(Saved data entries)

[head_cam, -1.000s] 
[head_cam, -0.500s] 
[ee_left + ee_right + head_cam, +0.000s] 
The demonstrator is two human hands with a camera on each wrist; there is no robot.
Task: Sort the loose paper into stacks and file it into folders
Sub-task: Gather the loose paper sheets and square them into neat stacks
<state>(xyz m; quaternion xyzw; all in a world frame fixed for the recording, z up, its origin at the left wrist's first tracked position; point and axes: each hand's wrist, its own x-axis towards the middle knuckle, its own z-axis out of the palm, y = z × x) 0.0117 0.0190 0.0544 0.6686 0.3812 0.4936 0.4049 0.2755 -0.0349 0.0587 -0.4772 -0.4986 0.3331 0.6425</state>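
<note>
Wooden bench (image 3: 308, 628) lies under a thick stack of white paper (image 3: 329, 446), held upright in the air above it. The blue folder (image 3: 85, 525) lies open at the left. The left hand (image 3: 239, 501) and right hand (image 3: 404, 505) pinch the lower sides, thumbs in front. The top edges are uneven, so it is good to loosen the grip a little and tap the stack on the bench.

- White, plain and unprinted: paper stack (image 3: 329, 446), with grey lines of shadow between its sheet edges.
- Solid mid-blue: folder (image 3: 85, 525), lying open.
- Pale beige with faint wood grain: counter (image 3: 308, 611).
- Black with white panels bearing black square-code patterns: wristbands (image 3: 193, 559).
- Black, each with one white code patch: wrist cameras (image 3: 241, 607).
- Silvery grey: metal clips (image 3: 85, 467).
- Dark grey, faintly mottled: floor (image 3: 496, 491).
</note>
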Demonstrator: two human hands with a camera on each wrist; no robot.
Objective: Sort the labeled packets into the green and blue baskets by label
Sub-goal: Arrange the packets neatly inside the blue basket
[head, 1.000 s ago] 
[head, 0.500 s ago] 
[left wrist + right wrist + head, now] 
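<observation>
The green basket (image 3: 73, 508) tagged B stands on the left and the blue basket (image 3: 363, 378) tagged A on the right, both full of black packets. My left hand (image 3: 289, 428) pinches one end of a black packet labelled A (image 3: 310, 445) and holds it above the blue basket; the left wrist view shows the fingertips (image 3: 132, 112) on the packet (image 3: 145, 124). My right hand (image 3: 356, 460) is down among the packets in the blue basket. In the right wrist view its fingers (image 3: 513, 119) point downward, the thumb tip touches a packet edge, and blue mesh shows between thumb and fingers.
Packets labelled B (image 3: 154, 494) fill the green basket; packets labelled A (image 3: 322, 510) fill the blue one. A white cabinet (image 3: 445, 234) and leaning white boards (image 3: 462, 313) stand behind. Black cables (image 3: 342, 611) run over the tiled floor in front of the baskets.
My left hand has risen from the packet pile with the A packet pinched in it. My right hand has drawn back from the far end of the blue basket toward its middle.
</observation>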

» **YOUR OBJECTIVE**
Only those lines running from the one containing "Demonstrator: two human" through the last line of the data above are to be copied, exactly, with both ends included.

» **THE ANSWER**
Demonstrator: two human hands with a camera on each wrist; no robot.
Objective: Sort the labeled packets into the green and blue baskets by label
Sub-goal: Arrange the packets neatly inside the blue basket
[head, 1.000 s ago] 
[head, 0.500 s ago] 
[left wrist + right wrist + head, now] 
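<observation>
The green basket (image 3: 73, 508) tagged B stands on the left and the blue basket (image 3: 363, 378) tagged A on the right, both full of black packets. My left hand (image 3: 289, 428) pinches one end of a black packet labelled A (image 3: 310, 445) and holds it above the blue basket; the left wrist view shows the fingertips (image 3: 132, 112) on the packet (image 3: 145, 124). My right hand (image 3: 356, 460) is down among the packets in the blue basket. In the right wrist view its fingers (image 3: 513, 119) point downward, the thumb tip touches a packet edge, and blue mesh shows between thumb and fingers.
Packets labelled B (image 3: 154, 494) fill the green basket; packets labelled A (image 3: 322, 510) fill the blue one. A white cabinet (image 3: 445, 234) and leaning white boards (image 3: 462, 313) stand behind. Black cables (image 3: 342, 611) run over the tiled floor in front of the baskets.
My left hand has risen from the packet pile with the A packet pinched in it. My right hand has drawn back from the far end of the blue basket toward its middle.
</observation>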

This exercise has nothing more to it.